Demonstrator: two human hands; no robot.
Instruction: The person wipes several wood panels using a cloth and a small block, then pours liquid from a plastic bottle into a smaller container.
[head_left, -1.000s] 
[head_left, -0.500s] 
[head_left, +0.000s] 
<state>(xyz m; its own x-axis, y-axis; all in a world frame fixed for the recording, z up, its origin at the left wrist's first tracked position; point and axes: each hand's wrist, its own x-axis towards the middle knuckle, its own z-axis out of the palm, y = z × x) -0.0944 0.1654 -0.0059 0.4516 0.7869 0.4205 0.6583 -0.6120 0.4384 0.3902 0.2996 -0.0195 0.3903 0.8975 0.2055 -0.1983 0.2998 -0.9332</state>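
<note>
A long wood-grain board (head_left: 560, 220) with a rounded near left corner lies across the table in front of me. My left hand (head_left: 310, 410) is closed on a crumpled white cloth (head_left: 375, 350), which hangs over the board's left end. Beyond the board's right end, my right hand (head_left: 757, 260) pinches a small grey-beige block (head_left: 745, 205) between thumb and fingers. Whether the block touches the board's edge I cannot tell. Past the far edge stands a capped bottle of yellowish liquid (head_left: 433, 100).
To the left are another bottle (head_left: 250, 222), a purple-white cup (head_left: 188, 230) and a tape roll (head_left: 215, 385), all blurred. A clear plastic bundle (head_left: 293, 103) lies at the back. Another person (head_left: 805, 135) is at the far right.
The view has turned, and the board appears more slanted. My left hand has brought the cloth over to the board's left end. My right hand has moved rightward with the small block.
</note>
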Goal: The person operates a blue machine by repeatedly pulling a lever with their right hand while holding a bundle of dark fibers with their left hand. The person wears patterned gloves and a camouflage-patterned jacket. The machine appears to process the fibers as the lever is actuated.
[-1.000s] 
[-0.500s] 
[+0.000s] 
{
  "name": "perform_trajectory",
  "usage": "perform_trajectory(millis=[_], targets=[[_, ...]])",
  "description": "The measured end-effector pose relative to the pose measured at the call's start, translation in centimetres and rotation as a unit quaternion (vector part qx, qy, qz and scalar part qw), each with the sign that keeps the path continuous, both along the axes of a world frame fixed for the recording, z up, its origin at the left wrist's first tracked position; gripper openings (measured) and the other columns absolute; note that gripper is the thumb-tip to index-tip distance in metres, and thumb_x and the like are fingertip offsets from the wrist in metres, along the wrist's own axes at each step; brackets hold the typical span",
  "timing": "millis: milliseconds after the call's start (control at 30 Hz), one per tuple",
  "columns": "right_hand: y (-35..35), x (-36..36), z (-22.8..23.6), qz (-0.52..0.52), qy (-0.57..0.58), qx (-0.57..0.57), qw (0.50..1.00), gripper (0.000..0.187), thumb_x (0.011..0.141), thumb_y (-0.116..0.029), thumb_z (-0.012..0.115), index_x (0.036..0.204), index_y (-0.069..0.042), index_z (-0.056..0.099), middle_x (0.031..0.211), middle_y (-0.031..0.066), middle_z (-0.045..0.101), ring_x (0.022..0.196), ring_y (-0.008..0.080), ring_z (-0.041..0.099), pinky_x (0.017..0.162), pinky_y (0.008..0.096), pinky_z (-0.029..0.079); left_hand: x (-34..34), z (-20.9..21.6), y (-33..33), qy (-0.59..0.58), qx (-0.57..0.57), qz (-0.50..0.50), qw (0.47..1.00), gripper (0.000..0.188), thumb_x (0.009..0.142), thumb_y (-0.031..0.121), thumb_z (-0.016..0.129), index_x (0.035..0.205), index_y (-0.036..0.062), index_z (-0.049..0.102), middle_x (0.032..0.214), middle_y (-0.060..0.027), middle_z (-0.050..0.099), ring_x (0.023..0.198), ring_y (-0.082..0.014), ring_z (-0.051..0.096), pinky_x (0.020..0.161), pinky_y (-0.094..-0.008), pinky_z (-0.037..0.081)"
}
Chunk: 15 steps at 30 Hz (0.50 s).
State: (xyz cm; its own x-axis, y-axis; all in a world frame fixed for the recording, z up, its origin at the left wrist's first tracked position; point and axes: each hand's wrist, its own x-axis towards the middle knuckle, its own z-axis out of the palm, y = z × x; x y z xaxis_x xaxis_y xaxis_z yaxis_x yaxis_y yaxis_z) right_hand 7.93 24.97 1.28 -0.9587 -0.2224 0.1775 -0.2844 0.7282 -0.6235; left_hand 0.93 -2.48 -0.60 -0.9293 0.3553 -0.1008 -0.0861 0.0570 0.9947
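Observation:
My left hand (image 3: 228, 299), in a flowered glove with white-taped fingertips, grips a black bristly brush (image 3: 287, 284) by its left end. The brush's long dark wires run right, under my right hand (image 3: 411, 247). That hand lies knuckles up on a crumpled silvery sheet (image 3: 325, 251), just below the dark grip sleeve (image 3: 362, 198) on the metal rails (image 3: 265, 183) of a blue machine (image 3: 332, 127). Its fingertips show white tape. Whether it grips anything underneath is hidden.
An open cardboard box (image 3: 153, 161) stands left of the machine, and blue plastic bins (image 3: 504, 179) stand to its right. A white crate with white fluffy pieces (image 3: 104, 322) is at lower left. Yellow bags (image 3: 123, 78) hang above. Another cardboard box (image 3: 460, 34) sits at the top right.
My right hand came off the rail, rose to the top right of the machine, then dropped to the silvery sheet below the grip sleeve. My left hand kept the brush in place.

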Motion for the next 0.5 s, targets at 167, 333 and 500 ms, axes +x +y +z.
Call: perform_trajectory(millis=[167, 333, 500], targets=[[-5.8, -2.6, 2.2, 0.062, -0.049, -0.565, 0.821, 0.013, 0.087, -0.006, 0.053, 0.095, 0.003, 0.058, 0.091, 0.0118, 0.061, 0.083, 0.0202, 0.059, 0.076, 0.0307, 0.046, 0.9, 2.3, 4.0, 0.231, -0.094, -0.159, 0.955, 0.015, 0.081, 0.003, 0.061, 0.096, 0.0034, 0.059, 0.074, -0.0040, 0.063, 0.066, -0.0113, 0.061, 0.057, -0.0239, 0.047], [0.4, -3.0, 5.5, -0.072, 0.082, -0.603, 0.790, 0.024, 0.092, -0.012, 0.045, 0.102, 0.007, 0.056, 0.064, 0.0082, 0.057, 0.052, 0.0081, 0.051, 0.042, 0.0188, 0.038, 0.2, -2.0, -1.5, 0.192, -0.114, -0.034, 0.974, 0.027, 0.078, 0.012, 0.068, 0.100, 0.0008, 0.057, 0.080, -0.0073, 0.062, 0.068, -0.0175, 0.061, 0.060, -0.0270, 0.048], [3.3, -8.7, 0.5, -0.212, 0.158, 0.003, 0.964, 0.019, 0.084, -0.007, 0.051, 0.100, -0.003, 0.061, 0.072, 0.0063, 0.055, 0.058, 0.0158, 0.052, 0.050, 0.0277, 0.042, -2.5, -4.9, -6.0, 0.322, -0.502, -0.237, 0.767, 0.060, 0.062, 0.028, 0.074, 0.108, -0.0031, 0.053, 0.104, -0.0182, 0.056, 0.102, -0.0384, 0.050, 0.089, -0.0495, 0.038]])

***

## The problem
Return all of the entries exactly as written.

## Finished exercise
Demonstrator: two human hands; no robot.
Instruction: The person wipes several wood panels using a cloth and a small block, then pours liquid from a plastic bottle into a smaller container.
[head_left, -1.000s] 
[head_left, -0.500s] 
[head_left, +0.000s] 
<state>(xyz m; its own x-axis, y-axis; all in a world frame fixed for the recording, z up, its origin at the left wrist's first tracked position; point and axes: each hand's wrist, its own x-axis towards the middle knuckle, its own z-axis out of the palm, y = z × x) -0.0944 0.1654 -0.0059 0.4516 0.7869 0.4205 0.6583 -0.6120 0.4384 0.3902 0.2996 -0.0195 0.3903 0.8975 0.2055 -0.1983 0.2998 -0.9332</state>
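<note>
A long wood-grain board (head_left: 560, 220) with a rounded near left corner lies across the table in front of me. My left hand (head_left: 310, 410) is closed on a crumpled white cloth (head_left: 375, 350), which hangs over the board's left end. Beyond the board's right end, my right hand (head_left: 757, 260) pinches a small grey-beige block (head_left: 745, 205) between thumb and fingers. Whether the block touches the board's edge I cannot tell. Past the far edge stands a capped bottle of yellowish liquid (head_left: 433, 100).
To the left are another bottle (head_left: 250, 222), a purple-white cup (head_left: 188, 230) and a tape roll (head_left: 215, 385), all blurred. A clear plastic bundle (head_left: 293, 103) lies at the back. Another person (head_left: 805, 135) is at the far right.
The view has turned, and the board appears more slanted. My left hand has brought the cloth over to the board's left end. My right hand has moved rightward with the small block.
</note>
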Goal: The person operates a blue machine by repeatedly pulling a lever with their right hand while holding a bundle of dark fibers with their left hand. The person wears patterned gloves and a camouflage-patterned jacket. The machine appears to process the fibers as the lever is actuated.
[-1.000s] 
[-0.500s] 
[+0.000s] 
{
  "name": "perform_trajectory",
  "usage": "perform_trajectory(millis=[_], targets=[[_, ...]])",
  "description": "The measured end-effector pose relative to the pose measured at the call's start, translation in centimetres and rotation as a unit quaternion (vector part qx, qy, qz and scalar part qw), each with the sign that keeps the path continuous, both along the axes of a world frame fixed for the recording, z up, its origin at the left wrist's first tracked position; gripper openings (measured) and the other columns absolute; note that gripper is the thumb-tip to index-tip distance in metres, and thumb_x and the like are fingertip offsets from the wrist in metres, along the wrist's own axes at each step; brackets hold the typical span",
  "timing": "millis: milliseconds after the call's start (control at 30 Hz), one per tuple",
  "columns": "right_hand: y (-35..35), x (-36..36), z (-22.8..23.6), qz (-0.52..0.52), qy (-0.57..0.58), qx (-0.57..0.57), qw (0.50..1.00), gripper (0.000..0.187), thumb_x (0.011..0.141), thumb_y (-0.116..0.029), thumb_z (-0.012..0.115), index_x (0.036..0.204), index_y (-0.069..0.042), index_z (-0.056..0.099), middle_x (0.031..0.211), middle_y (-0.031..0.066), middle_z (-0.045..0.101), ring_x (0.022..0.196), ring_y (-0.008..0.080), ring_z (-0.041..0.099), pinky_x (0.017..0.162), pinky_y (0.008..0.096), pinky_z (-0.029..0.079); left_hand: x (-34..34), z (-20.9..21.6), y (-33..33), qy (-0.59..0.58), qx (-0.57..0.57), qz (-0.50..0.50), qw (0.47..1.00), gripper (0.000..0.188), thumb_x (0.009..0.142), thumb_y (-0.031..0.121), thumb_z (-0.016..0.129), index_x (0.035..0.205), index_y (-0.036..0.062), index_z (-0.049..0.102), middle_x (0.032..0.214), middle_y (-0.060..0.027), middle_z (-0.050..0.099), ring_x (0.023..0.198), ring_y (-0.082..0.014), ring_z (-0.051..0.096), pinky_x (0.020..0.161), pinky_y (-0.094..-0.008), pinky_z (-0.037..0.081)"
}
Chunk: 15 steps at 30 Hz (0.50 s).
State: (xyz cm; its own x-axis, y-axis; all in a world frame fixed for the recording, z up, its origin at the left wrist's first tracked position; point and axes: each hand's wrist, its own x-axis towards the middle knuckle, its own z-axis out of the palm, y = z × x; x y z xaxis_x xaxis_y xaxis_z yaxis_x yaxis_y yaxis_z) right_hand 7.93 24.97 1.28 -0.9587 -0.2224 0.1775 -0.2844 0.7282 -0.6235; left_hand 0.93 -2.48 -0.60 -0.9293 0.3553 -0.1008 -0.0861 0.0570 0.9947
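Observation:
My left hand (image 3: 228, 299), in a flowered glove with white-taped fingertips, grips a black bristly brush (image 3: 287, 284) by its left end. The brush's long dark wires run right, under my right hand (image 3: 411, 247). That hand lies knuckles up on a crumpled silvery sheet (image 3: 325, 251), just below the dark grip sleeve (image 3: 362, 198) on the metal rails (image 3: 265, 183) of a blue machine (image 3: 332, 127). Its fingertips show white tape. Whether it grips anything underneath is hidden.
An open cardboard box (image 3: 153, 161) stands left of the machine, and blue plastic bins (image 3: 504, 179) stand to its right. A white crate with white fluffy pieces (image 3: 104, 322) is at lower left. Yellow bags (image 3: 123, 78) hang above. Another cardboard box (image 3: 460, 34) sits at the top right.
My right hand came off the rail, rose to the top right of the machine, then dropped to the silvery sheet below the grip sleeve. My left hand kept the brush in place.
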
Motion for the next 0.5 s, targets at 167, 333 and 500 ms, axes +x +y +z.
Call: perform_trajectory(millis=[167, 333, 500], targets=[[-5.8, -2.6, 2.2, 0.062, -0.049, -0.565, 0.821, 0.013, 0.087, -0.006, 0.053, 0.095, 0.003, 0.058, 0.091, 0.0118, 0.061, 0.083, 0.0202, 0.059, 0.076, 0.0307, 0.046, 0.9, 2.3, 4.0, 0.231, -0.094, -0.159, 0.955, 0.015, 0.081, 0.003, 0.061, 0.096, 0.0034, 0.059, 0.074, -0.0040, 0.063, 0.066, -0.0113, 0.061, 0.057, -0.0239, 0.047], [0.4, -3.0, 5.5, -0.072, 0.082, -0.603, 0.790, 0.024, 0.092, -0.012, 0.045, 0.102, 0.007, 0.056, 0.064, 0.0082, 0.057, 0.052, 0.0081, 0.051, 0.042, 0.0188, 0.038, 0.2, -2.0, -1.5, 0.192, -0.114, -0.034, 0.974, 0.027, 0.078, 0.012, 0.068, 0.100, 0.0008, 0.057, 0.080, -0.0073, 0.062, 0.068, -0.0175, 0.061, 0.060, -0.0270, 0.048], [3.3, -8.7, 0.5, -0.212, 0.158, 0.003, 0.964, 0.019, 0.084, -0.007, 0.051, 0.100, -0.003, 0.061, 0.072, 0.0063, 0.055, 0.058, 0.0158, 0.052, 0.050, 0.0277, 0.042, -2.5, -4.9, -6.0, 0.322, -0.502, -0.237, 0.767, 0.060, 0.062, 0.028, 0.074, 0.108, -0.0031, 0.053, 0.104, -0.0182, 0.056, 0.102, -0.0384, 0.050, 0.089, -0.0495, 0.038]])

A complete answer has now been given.